## Data segment
Start of Block

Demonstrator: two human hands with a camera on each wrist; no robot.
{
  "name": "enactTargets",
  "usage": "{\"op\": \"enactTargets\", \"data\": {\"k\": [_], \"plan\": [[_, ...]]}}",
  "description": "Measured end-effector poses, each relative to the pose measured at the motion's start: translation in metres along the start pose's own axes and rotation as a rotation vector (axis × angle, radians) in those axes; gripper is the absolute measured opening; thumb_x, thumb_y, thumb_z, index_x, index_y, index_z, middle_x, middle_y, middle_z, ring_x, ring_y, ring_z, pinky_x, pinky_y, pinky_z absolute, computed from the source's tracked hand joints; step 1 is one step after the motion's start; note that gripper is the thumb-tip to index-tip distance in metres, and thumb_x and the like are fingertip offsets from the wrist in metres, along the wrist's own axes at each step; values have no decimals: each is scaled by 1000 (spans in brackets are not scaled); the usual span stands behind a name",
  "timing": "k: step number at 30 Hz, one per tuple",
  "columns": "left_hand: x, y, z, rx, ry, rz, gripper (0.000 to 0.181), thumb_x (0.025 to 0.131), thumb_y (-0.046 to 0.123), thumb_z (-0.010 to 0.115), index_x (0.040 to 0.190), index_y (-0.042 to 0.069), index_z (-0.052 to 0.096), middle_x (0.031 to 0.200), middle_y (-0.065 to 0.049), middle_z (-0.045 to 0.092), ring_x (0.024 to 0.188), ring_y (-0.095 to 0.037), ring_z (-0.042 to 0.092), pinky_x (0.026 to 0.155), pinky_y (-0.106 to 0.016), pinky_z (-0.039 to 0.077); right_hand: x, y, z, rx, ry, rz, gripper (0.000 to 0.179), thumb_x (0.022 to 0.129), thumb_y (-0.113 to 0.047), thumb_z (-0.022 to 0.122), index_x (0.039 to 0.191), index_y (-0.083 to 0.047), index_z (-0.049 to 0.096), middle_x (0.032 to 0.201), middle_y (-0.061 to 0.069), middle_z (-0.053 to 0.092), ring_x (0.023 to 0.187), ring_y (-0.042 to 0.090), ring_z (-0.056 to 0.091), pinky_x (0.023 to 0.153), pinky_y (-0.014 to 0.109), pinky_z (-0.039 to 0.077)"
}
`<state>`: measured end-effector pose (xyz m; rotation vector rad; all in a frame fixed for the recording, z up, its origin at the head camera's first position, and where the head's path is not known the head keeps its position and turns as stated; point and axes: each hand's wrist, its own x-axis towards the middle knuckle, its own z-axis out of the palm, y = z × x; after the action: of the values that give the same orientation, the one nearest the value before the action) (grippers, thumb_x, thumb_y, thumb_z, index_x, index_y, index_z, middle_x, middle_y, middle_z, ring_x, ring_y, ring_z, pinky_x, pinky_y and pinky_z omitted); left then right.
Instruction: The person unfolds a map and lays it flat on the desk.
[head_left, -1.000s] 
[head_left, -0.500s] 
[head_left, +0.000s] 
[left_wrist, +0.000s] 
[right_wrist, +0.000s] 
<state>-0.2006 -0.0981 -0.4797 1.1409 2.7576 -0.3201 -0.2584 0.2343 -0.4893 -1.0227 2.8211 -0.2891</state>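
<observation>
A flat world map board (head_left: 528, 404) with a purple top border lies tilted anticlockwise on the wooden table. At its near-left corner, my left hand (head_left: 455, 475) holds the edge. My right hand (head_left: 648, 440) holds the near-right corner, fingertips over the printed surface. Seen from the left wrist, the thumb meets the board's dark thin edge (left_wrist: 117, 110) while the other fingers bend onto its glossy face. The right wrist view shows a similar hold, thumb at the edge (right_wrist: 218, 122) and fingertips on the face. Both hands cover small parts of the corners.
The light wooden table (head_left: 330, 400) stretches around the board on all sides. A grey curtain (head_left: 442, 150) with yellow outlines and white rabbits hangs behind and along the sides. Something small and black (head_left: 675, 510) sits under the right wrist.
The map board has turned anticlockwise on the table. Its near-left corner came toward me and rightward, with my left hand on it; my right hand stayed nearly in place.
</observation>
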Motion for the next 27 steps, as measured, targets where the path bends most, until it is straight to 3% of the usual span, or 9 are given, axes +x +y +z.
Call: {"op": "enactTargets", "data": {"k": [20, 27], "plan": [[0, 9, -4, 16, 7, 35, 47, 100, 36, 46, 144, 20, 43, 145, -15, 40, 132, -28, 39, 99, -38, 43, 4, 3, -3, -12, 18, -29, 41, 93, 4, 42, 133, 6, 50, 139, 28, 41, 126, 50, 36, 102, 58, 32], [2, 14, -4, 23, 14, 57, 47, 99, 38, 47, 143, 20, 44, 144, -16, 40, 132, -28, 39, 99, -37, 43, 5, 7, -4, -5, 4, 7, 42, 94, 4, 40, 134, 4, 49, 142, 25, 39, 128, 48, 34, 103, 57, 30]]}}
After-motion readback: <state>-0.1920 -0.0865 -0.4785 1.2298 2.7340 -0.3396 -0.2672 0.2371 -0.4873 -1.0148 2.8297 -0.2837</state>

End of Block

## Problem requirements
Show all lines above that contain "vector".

## Result
  "description": "Measured end-effector poses, each relative to the pose measured at the motion's start: translation in metres along the start pose's own axes and rotation as a rotation vector (axis × angle, radians) in those axes; gripper is the absolute measured opening; thumb_x, thumb_y, thumb_z, index_x, index_y, index_z, middle_x, middle_y, middle_z, ring_x, ring_y, ring_z, pinky_x, pinky_y, pinky_z absolute, computed from the source's tracked hand joints; step 1 is one step after the motion's start; note that gripper is the thumb-tip to index-tip distance in metres, and thumb_x and the like are fingertip offsets from the wrist in metres, along the wrist's own axes at each step; values have no decimals: each is scaled by 1000 (spans in brackets are not scaled); the usual span stands behind a name",
`<state>`: measured end-effector pose (xyz m; rotation vector rad; all in a frame fixed for the recording, z up, its origin at the head camera's first position, and where the head's path is not known the head keeps its position and turns as stated; point and axes: each hand's wrist, its own x-axis towards the middle knuckle, its own z-axis out of the palm, y = z × x; after the action: of the values that give the same orientation, the one nearest the value before the action) (grippers, thumb_x, thumb_y, thumb_z, index_x, index_y, index_z, middle_x, middle_y, middle_z, ring_x, ring_y, ring_z, pinky_x, pinky_y and pinky_z omitted); left then right.

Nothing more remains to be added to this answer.